Before Bucky could ask exactly what he meant they had sped up, a gradual increase in strain until their breath came in hard, low bursts. Bucky waited for Turing to break first but he didn’t. “Going--hard--” he said.

“It’s--a re _lease._ ”

“It is--an escape--” A spurt of fire raced through the muscles of his hips as he kicked it into higher gear for the next hundred-fifty yards, chest out and legs moving smooth and fast over the ground, striding it out; an escape.
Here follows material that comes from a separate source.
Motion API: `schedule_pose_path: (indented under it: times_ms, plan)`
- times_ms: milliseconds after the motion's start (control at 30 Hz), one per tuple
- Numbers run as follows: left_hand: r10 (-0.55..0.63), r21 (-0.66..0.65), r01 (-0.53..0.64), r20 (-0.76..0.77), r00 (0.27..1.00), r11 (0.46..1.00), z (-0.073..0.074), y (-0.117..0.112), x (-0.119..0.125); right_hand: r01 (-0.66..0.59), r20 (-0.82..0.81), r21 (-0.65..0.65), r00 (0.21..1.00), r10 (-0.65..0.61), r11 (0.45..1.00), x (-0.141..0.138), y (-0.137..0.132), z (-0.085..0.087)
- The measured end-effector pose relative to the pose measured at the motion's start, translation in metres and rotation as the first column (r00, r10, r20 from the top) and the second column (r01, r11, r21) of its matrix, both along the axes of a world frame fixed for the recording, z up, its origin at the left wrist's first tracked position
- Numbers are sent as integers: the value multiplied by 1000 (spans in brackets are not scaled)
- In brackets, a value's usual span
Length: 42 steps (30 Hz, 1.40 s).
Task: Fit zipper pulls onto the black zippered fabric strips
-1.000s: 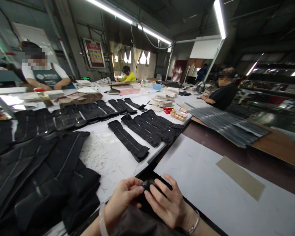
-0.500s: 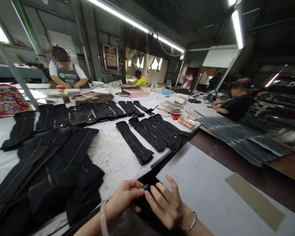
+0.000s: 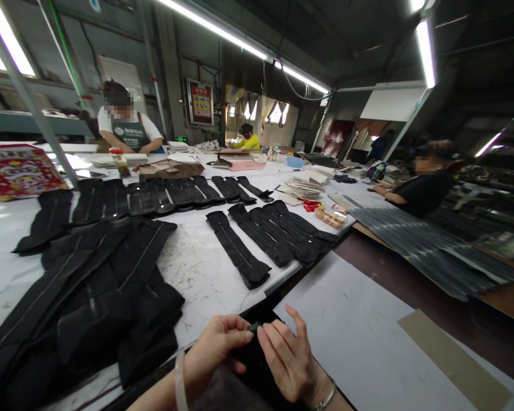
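The left hand (image 3: 218, 348) and right hand (image 3: 290, 359) both pinch one black cloth (image 3: 253, 357). Black strips (image 3: 239, 249) lie past them. A white sheet (image 3: 360, 319) sits beside the right hand.

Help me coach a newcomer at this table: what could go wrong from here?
The left hand pinches the black piece between fingertips, with the right hand against it, so it might slip. The black pile lies loosely near the edge of the white table, close to the left forearm, which could drag some off. Loose dark bits litter the tabletop beside the black strips and may cling to them.
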<state>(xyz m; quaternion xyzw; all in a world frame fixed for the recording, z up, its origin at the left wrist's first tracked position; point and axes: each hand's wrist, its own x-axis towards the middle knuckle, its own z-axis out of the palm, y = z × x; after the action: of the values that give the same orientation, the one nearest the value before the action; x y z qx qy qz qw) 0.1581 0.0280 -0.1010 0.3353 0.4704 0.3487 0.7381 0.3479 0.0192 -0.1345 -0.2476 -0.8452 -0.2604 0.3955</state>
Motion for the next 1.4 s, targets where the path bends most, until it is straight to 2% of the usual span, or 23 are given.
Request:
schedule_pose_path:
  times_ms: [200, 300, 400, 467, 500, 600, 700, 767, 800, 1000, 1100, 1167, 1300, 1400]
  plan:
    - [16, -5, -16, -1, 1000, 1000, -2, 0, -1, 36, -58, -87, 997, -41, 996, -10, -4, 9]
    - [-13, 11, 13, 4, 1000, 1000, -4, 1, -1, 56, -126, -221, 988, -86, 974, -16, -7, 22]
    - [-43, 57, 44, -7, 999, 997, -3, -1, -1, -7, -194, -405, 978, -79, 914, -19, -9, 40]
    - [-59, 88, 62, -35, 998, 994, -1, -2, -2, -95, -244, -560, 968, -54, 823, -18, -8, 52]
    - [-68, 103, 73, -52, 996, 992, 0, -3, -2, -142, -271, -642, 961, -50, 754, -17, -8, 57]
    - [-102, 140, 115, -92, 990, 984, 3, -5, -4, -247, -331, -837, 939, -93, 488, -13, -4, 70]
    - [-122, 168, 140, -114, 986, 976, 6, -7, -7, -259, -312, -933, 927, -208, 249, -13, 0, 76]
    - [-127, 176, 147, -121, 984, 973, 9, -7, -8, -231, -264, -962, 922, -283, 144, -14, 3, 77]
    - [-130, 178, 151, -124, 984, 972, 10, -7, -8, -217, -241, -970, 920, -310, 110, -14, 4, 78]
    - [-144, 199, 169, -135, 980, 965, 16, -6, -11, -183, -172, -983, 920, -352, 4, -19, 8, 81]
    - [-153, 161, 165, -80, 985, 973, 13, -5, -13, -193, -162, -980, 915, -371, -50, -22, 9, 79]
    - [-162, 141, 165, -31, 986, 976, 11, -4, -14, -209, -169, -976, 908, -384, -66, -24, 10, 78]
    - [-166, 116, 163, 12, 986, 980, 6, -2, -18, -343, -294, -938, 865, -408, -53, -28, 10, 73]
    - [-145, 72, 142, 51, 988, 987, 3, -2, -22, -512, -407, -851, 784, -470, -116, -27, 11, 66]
They made it back to Bletchley sweaty and satisfied and both, it seemed, thoughtful, not having said much for the last tough three-odd miles. They went to the pantry to towel off, slug water, and munch ravenously on apples. Turing shook Bucky’s hand and pushed back a damp hank of hair. “Thank you,” Bucky said. Turing wore an odd grimace, and Bucky looked down to see the muscle over his knee contract in spasm.

“I told you it’s the blasted quadricep. The vastus medialis, to be precise,” Turing said. “There, you see, feel.” He made a gesture, and Bucky reached down to touch it, the hard muscle locked tight and vibrating. He bounced down to kneel next to Turing and dug in his thumb, trying to loosen the knot. Turing let out a sigh. “Ah. Thank you. I believe that muscle may be overdeveloped.”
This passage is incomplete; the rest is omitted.